Copy all the records exactly; the complete set is the expected result.

(Exercise inputs begins)

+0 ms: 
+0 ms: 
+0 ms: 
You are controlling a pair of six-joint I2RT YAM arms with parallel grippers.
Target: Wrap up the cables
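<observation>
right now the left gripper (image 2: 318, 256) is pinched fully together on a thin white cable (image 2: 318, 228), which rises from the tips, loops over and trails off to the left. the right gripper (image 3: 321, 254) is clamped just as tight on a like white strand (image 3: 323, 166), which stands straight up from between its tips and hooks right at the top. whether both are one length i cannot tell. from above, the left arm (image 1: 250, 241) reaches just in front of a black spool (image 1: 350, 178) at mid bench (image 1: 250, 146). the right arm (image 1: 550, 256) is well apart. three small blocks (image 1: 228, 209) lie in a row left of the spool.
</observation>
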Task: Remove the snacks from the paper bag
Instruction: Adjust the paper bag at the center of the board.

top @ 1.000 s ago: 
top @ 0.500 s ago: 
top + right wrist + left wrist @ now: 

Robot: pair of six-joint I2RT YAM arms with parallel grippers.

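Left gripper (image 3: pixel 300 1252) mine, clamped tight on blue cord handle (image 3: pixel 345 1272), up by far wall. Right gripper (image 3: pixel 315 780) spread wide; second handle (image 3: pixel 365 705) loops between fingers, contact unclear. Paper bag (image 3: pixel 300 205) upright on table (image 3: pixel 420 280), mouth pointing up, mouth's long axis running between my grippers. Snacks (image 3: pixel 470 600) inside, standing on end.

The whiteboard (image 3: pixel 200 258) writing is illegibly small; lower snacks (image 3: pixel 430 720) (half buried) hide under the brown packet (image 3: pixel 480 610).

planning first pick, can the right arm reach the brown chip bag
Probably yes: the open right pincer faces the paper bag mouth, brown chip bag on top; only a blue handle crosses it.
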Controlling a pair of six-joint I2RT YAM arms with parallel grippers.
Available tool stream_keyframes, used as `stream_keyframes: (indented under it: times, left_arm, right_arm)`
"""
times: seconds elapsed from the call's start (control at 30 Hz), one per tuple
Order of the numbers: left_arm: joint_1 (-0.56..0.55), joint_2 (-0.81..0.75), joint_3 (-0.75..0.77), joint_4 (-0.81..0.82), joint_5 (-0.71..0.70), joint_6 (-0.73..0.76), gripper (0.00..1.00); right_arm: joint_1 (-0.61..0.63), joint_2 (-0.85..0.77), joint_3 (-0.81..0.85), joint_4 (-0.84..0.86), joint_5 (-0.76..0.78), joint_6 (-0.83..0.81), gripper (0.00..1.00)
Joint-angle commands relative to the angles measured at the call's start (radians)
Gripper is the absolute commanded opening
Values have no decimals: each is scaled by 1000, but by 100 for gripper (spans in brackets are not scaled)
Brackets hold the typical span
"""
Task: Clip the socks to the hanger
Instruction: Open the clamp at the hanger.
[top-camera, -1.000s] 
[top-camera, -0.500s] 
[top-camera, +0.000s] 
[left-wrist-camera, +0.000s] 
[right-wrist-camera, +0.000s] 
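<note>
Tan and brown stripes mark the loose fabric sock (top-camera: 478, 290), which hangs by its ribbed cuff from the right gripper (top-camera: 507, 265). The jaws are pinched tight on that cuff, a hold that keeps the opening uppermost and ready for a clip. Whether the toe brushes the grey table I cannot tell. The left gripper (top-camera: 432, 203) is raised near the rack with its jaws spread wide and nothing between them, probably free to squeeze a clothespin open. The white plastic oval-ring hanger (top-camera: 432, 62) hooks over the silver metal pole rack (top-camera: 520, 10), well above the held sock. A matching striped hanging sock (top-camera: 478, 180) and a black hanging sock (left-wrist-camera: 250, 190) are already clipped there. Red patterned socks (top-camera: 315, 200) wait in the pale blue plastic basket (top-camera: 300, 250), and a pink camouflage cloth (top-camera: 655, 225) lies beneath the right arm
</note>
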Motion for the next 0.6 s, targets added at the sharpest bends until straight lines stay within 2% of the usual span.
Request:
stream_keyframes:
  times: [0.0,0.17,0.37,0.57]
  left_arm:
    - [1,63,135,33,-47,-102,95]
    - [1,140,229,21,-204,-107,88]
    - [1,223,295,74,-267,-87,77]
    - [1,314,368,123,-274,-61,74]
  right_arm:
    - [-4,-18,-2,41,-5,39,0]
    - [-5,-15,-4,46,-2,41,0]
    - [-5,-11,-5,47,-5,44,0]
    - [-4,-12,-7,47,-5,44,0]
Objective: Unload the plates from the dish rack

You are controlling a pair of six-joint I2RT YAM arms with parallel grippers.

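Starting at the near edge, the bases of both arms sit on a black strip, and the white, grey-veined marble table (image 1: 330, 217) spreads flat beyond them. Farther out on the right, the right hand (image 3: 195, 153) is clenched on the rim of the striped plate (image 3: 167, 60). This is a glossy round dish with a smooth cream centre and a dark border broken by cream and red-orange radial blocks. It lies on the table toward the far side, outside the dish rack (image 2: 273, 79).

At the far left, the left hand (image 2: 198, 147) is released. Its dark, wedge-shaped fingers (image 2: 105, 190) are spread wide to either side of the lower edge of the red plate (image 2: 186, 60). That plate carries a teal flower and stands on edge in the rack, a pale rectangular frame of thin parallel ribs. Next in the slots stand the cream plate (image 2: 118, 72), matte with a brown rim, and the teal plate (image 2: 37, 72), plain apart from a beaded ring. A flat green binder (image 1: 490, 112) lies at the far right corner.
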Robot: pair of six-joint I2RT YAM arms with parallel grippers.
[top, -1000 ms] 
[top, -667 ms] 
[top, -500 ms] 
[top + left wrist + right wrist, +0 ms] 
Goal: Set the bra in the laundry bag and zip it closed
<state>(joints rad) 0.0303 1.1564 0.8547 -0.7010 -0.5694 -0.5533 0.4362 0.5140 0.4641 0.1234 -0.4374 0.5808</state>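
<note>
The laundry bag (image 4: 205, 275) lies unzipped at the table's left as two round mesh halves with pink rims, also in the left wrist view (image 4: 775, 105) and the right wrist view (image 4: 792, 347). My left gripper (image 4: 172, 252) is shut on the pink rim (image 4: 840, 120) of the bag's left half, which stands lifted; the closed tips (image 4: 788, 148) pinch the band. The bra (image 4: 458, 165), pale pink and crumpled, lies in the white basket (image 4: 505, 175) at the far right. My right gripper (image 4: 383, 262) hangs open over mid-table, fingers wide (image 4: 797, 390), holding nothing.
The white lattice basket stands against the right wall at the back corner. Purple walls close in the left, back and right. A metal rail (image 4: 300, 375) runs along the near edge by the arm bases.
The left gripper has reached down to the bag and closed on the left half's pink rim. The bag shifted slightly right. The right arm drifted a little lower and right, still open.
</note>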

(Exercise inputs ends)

Solution:
+0 ms: 
+0 ms: 
+0 ms: 
You are controlling a pair of six-joint I2RT YAM arms with parallel grippers.
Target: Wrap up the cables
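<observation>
right now the left gripper (image 2: 318, 256) is pinched fully together on a thin white cable (image 2: 318, 228), which rises from the tips, loops over and trails off to the left. the right gripper (image 3: 321, 254) is clamped just as tight on a like white strand (image 3: 323, 166), which stands straight up from between its tips and hooks right at the top. whether both are one length i cannot tell. from above, the left arm (image 1: 250, 241) reaches just in front of a black spool (image 1: 350, 178) at mid bench (image 1: 250, 146). the right arm (image 1: 550, 256) is well apart. three small blocks (image 1: 228, 209) lie in a row left of the spool.
</observation>
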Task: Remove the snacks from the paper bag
Instruction: Adjust the paper bag at the center of the board.

top @ 1.000 s ago: 
top @ 0.500 s ago: 
top + right wrist + left wrist @ now: 

Robot: pair of six-joint I2RT YAM arms with parallel grippers.

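Left gripper (image 3: pixel 300 1252) mine, clamped tight on blue cord handle (image 3: pixel 345 1272), up by far wall. Right gripper (image 3: pixel 315 780) spread wide; second handle (image 3: pixel 365 705) loops between fingers, contact unclear. Paper bag (image 3: pixel 300 205) upright on table (image 3: pixel 420 280), mouth pointing up, mouth's long axis running between my grippers. Snacks (image 3: pixel 470 600) inside, standing on end.

The whiteboard (image 3: pixel 200 258) writing is illegibly small; lower snacks (image 3: pixel 430 720) (half buried) hide under the brown packet (image 3: pixel 480 610).

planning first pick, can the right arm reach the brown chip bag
Probably yes: the open right pincer faces the paper bag mouth, brown chip bag on top; only a blue handle crosses it.
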Controlling a pair of six-joint I2RT YAM arms with parallel grippers.
Available tool stream_keyframes, used as `stream_keyframes: (indented under it: times, left_arm, right_arm)`
"""
times: seconds elapsed from the call's start (control at 30 Hz), one per tuple
Order of the numbers: left_arm: joint_1 (-0.56..0.55), joint_2 (-0.81..0.75), joint_3 (-0.75..0.77), joint_4 (-0.81..0.82), joint_5 (-0.71..0.70), joint_6 (-0.73..0.76), gripper (0.00..1.00); right_arm: joint_1 (-0.61..0.63), joint_2 (-0.85..0.77), joint_3 (-0.81..0.85), joint_4 (-0.84..0.86), joint_5 (-0.76..0.78), joint_6 (-0.83..0.81), gripper (0.00..1.00)
Joint-angle commands relative to the angles measured at the call's start (radians)
Gripper is the absolute commanded opening
Values have no decimals: each is scaled by 1000, but by 100 for gripper (spans in brackets are not scaled)
Brackets hold the typical span
"""
Task: Clip the socks to the hanger
Instruction: Open the clamp at the hanger.
[top-camera, -1.000s] 
[top-camera, -0.500s] 
[top-camera, +0.000s] 
[left-wrist-camera, +0.000s] 
[right-wrist-camera, +0.000s] 
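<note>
Tan and brown stripes mark the loose fabric sock (top-camera: 478, 290), which hangs by its ribbed cuff from the right gripper (top-camera: 507, 265). The jaws are pinched tight on that cuff, a hold that keeps the opening uppermost and ready for a clip. Whether the toe brushes the grey table I cannot tell. The left gripper (top-camera: 432, 203) is raised near the rack with its jaws spread wide and nothing between them, probably free to squeeze a clothespin open. The white plastic oval-ring hanger (top-camera: 432, 62) hooks over the silver metal pole rack (top-camera: 520, 10), well above the held sock. A matching striped hanging sock (top-camera: 478, 180) and a black hanging sock (left-wrist-camera: 250, 190) are already clipped there. Red patterned socks (top-camera: 315, 200) wait in the pale blue plastic basket (top-camera: 300, 250), and a pink camouflage cloth (top-camera: 655, 225) lies beneath the right arm
</note>
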Motion for the next 0.6 s, targets added at the sharpest bends until straight lines stay within 2% of the usual span.
Request:
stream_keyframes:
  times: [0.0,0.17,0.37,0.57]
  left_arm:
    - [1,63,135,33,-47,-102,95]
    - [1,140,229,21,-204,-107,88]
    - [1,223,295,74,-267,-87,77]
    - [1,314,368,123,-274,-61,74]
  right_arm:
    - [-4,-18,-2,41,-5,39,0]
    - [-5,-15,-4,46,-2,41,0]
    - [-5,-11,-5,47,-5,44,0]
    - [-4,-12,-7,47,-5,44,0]
Objective: Unload the plates from the dish rack

You are controlling a pair of six-joint I2RT YAM arms with parallel grippers.

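Starting at the near edge, the bases of both arms sit on a black strip, and the white, grey-veined marble table (image 1: 330, 217) spreads flat beyond them. Farther out on the right, the right hand (image 3: 195, 153) is clenched on the rim of the striped plate (image 3: 167, 60). This is a glossy round dish with a smooth cream centre and a dark border broken by cream and red-orange radial blocks. It lies on the table toward the far side, outside the dish rack (image 2: 273, 79).

At the far left, the left hand (image 2: 198, 147) is released. Its dark, wedge-shaped fingers (image 2: 105, 190) are spread wide to either side of the lower edge of the red plate (image 2: 186, 60). That plate carries a teal flower and stands on edge in the rack, a pale rectangular frame of thin parallel ribs. Next in the slots stand the cream plate (image 2: 118, 72), matte with a brown rim, and the teal plate (image 2: 37, 72), plain apart from a beaded ring. A flat green binder (image 1: 490, 112) lies at the far right corner.
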Robot: pair of six-joint I2RT YAM arms with parallel grippers.
[top, -1000 ms] 
[top, -667 ms] 
[top, -500 ms] 
[top + left wrist + right wrist, +0 ms] 
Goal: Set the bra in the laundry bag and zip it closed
<state>(joints rad) 0.0303 1.1564 0.8547 -0.7010 -0.5694 -0.5533 0.4362 0.5140 0.4641 0.1234 -0.4374 0.5808</state>
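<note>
The laundry bag (image 4: 205, 275) lies unzipped at the table's left as two round mesh halves with pink rims, also in the left wrist view (image 4: 775, 105) and the right wrist view (image 4: 792, 347). My left gripper (image 4: 172, 252) is shut on the pink rim (image 4: 840, 120) of the bag's left half, which stands lifted; the closed tips (image 4: 788, 148) pinch the band. The bra (image 4: 458, 165), pale pink and crumpled, lies in the white basket (image 4: 505, 175) at the far right. My right gripper (image 4: 383, 262) hangs open over mid-table, fingers wide (image 4: 797, 390), holding nothing.
The white lattice basket stands against the right wall at the back corner. Purple walls close in the left, back and right. A metal rail (image 4: 300, 375) runs along the near edge by the arm bases.
The left gripper has reached down to the bag and closed on the left half's pink rim. The bag shifted slightly right. The right arm drifted a little lower and right, still open.
</note>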

No more is needed to finish this exercise.